她旁邊就是眉眼冷峻的薄宴時,他長身玉立的站著,雙手叉到西服內,正不耐煩的俯視我。

不等我說什么,他這幅神色被葉錦捕捉到,一巴掌拍在他的背上,讓他眼闊縮的更緊。

“你那是什么眼神?”

“你老婆生病了不好好照顧,擺冷臉給誰看?”

薄宴時抿著唇,抬腕間不經意露出百達翡麗的表盤,那截手臂修長流暢,“公司一會有個會議。”

“不準去,在你老婆出院之前,哪兒都不準去。”

“公司有你爸,現在你就負責照顧棠梨。”

“我還有其他事。”

他眼底分明壓著火。

“能有什么事,我看你就是要去見那個小妖精。”

聽到葉錦的話,薄宴時不悅的目光筆直看向我,“你告密?”

“還用告密?她哮喘昏迷著才清醒,怎么告密,你以為你老媽是山頂洞人,才通網的村里人?”

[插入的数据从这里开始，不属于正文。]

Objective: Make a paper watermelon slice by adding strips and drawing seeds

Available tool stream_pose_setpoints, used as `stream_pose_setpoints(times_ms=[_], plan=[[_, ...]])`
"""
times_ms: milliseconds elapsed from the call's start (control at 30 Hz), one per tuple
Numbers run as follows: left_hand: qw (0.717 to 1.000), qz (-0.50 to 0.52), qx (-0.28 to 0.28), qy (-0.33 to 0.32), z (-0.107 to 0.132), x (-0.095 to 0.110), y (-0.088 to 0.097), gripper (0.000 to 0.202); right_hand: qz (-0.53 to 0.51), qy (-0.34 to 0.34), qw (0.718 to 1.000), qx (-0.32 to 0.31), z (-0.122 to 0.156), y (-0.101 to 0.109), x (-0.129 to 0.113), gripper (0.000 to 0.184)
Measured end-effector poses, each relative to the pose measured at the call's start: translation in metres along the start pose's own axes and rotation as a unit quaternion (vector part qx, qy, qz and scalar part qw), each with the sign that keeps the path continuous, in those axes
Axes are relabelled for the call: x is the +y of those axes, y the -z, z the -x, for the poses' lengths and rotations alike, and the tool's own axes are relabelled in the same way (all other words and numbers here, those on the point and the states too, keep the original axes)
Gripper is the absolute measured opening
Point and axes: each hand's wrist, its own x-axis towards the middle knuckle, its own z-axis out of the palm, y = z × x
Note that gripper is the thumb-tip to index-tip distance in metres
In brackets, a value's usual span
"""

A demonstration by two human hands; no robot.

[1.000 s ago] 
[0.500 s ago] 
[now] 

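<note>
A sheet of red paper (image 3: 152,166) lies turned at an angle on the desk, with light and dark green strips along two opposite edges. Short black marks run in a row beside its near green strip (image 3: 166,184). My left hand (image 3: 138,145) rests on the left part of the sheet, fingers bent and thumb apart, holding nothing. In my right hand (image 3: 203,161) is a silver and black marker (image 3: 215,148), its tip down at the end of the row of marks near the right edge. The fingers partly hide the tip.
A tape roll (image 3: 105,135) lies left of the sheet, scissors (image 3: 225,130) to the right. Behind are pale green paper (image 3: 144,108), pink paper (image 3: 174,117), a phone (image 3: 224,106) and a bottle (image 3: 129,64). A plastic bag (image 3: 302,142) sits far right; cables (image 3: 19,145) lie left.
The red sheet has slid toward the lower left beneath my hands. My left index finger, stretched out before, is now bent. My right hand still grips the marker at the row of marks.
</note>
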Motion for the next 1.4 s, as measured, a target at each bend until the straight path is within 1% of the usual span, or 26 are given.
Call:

雖然知道葉錦發心是好的,但我現在根本消化不了這份好。

“不用了,我可以照顧自己。”

“媽,讓他去忙。”

“糊涂呀你!”葉錦聞言皺眉看我,也顧不上數落薄宴時了,“就是因為你管的太松,所以才讓宴時被那狐貍精勾了去。”

“他鬧的太過分,都上了熱搜第一,你身為他老婆沒有管束好就是失職。”

“還有你發結婚證的熱搜我也看了,到底怎么回事?你是不是在宴時這受委屈了?”

當初我發微博的時候,想走的就是葉錦這個沖浪達人的路線。

只是沒想到會刺激到薄宴時,而他為了白盈盈,竟然不惜用那樣不堪的話來侮辱我。

和他結婚,只有新婚初期,我們因為床笫間的事爭執過。

那一次爭執也以我哮喘發作結束。

自那一次后,薄宴時對這件事緘口不言。

哪怕后來數次因為我對房事的恐懼不歡而散。

他都再沒提過。

這一次,卻因為白盈盈……

我捏緊手心,指甲刺破掌心油皮,卻遠比不上心口密密匝匝的浮上來的刺痛。

葉錦的詢問落下的同時,一道炙熱的目光也剮上我的臉。

我知道這是最后能抓到的機會,無視薄宴時的警告,輕輕對葉錦點了點頭。